* _Goal of the exercise_
Go through the records and show each line where the word "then" occurs.

* _Exercise input_
=-=-=

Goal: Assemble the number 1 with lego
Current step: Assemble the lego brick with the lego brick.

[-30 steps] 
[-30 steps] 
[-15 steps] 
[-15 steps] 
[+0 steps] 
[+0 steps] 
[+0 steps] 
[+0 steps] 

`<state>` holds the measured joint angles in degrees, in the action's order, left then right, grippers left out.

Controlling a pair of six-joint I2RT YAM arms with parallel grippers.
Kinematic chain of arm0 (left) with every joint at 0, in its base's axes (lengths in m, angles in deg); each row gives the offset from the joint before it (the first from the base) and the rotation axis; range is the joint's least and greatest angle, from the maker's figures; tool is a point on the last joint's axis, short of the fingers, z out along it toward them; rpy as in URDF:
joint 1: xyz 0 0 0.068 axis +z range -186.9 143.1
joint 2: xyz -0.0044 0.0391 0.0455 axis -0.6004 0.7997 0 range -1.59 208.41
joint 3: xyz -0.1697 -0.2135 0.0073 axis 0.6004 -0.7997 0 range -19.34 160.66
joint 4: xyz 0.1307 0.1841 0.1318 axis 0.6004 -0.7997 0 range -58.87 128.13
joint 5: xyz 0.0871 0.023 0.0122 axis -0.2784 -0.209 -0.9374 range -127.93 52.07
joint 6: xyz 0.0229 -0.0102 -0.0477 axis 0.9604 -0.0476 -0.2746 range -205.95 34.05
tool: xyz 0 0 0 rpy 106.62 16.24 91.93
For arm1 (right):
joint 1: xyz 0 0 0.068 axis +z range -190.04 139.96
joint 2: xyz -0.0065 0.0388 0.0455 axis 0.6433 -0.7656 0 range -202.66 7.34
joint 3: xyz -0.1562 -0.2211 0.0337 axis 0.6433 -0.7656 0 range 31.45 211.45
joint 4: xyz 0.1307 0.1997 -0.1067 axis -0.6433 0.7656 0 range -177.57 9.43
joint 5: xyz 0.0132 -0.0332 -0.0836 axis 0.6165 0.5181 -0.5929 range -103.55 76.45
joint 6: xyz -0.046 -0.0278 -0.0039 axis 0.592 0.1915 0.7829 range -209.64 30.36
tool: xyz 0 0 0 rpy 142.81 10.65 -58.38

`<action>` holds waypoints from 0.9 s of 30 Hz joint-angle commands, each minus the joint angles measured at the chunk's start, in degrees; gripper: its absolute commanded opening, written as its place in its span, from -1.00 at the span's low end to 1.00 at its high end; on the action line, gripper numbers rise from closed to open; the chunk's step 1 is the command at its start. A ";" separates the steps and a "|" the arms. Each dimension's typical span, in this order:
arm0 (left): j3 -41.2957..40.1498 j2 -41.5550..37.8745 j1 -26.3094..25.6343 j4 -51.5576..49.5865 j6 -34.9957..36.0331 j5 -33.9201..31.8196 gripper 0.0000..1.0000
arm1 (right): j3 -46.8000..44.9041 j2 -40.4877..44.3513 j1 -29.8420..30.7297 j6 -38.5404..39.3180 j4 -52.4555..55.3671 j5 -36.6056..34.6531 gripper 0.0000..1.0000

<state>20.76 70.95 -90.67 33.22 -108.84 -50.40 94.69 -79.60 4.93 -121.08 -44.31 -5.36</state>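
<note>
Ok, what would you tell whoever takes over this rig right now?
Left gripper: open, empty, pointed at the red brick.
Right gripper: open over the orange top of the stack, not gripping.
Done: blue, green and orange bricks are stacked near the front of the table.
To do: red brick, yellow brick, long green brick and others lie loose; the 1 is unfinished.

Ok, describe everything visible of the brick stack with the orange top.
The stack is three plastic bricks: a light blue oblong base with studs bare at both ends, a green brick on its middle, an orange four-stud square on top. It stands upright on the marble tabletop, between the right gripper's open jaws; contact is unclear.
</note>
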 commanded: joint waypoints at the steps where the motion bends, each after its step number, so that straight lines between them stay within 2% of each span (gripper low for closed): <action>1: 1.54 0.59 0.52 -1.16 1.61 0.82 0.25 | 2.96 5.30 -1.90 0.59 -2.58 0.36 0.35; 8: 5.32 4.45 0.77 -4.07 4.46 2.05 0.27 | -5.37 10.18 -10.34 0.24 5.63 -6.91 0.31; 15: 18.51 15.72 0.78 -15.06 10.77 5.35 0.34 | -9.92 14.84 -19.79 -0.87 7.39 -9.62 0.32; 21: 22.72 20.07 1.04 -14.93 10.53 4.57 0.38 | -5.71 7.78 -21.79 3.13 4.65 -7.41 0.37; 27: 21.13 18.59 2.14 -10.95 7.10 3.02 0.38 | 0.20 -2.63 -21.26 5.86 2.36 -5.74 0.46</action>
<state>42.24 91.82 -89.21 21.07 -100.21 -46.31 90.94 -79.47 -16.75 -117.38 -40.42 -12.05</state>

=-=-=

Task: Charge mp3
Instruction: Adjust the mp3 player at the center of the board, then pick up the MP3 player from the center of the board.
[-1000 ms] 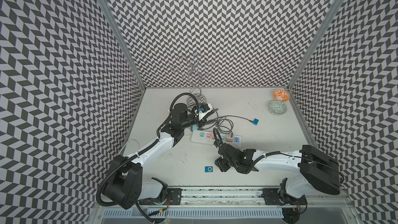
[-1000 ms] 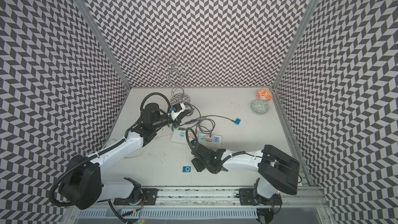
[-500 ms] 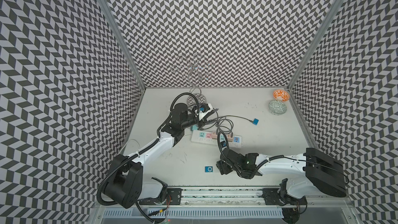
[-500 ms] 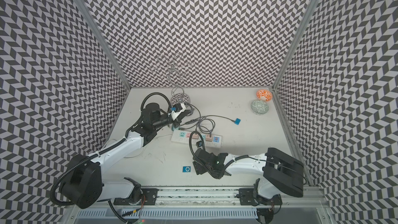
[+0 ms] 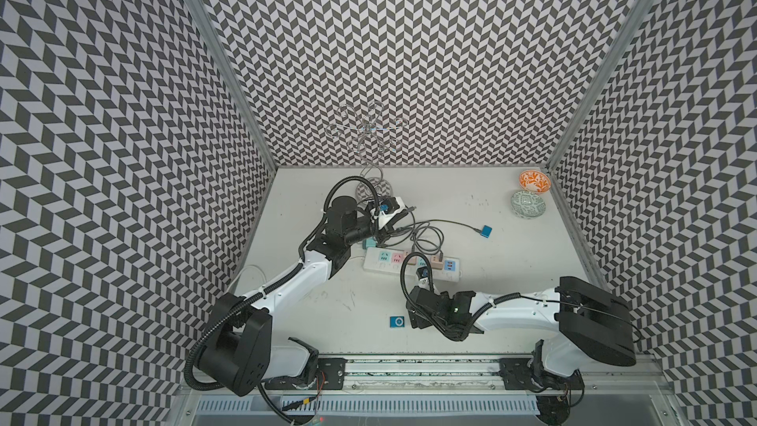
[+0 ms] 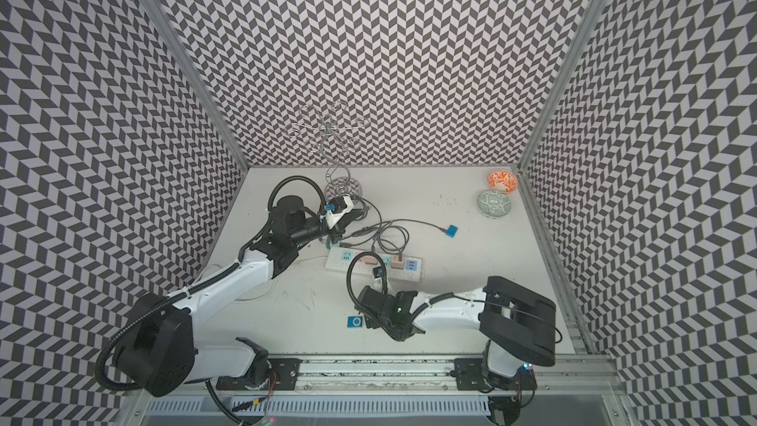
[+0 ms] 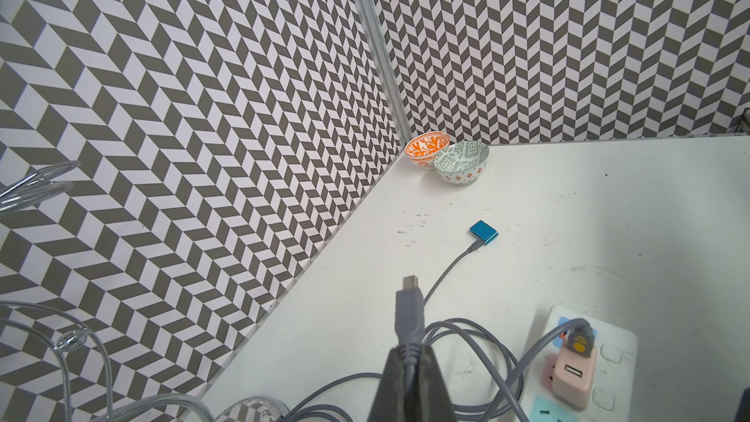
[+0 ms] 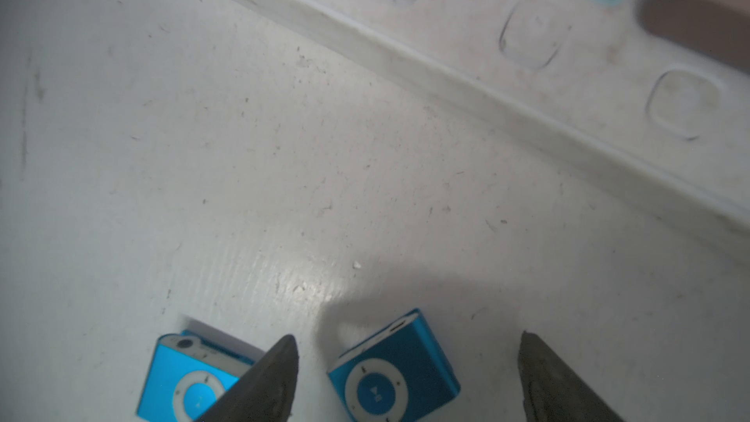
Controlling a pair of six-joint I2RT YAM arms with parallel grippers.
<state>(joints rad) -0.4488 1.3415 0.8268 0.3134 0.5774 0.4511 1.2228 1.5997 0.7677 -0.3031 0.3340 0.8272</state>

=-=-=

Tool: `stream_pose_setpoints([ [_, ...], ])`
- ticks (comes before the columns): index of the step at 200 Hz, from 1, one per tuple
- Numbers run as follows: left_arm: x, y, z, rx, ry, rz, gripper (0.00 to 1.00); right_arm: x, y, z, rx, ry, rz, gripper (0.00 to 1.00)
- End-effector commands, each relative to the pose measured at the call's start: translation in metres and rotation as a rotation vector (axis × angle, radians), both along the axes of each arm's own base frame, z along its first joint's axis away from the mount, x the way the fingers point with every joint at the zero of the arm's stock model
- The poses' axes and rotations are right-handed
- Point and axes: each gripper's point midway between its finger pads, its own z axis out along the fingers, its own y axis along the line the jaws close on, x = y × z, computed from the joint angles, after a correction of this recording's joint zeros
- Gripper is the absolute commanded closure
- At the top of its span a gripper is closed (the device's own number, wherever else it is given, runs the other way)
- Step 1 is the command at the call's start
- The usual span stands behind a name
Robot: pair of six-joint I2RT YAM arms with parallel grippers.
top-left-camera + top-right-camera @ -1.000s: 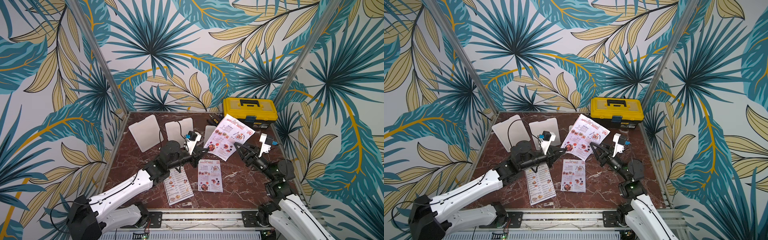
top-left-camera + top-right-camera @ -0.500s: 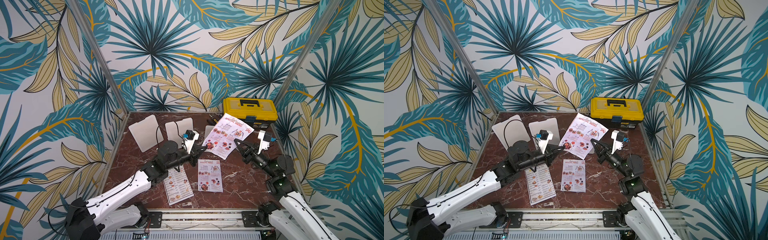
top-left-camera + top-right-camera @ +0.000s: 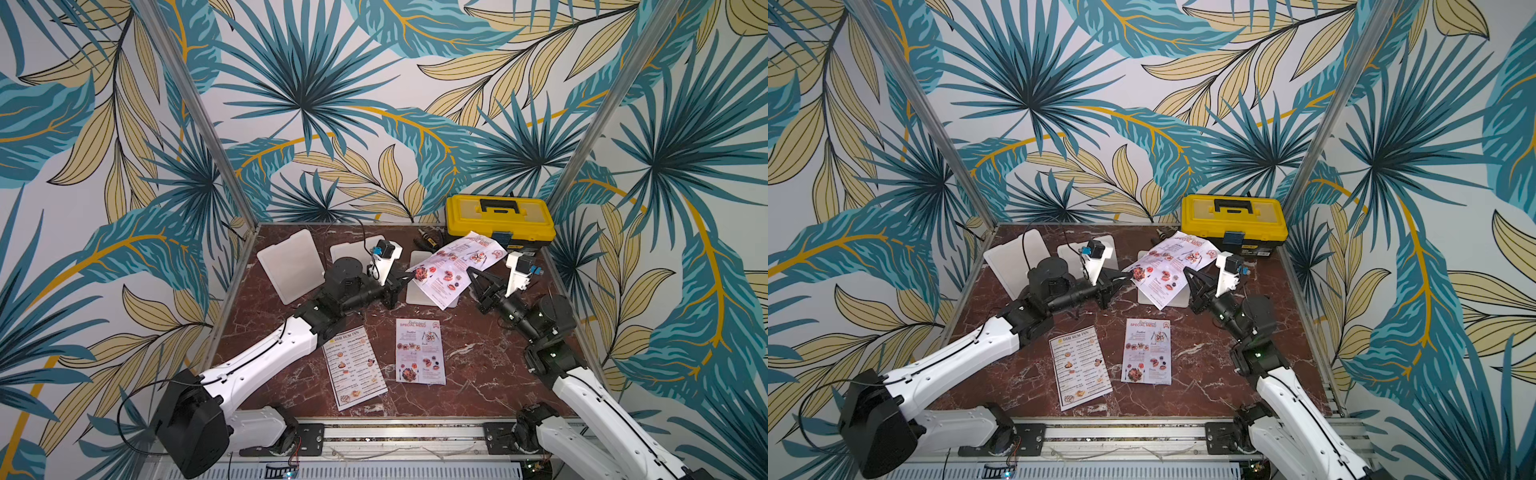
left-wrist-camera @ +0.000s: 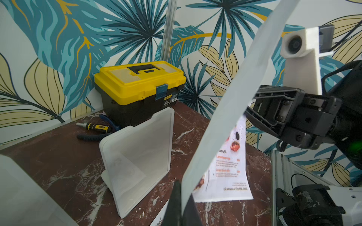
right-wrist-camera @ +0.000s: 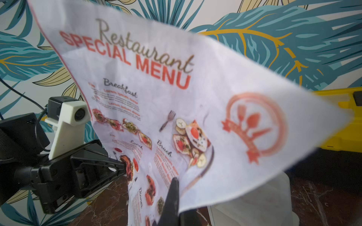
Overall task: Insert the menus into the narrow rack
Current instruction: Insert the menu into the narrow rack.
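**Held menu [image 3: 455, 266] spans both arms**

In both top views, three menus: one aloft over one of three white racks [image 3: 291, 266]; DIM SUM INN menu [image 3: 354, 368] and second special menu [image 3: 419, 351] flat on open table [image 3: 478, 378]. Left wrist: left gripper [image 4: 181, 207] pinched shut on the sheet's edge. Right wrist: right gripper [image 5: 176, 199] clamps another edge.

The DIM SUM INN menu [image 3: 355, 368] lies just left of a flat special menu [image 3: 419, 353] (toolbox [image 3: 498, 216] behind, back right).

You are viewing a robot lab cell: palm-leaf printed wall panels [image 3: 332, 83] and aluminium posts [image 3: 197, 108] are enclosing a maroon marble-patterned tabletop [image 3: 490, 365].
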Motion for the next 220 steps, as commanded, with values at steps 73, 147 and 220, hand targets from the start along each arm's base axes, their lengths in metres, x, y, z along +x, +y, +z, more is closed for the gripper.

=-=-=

* _Answer for the task_
`<state>` holds the measured joint angles in degrees, in the action's order, left then right, grippers left out.
Instruction: Adjust the mp3 player at the center of the board, then pick up the MP3 player from the center of the board.

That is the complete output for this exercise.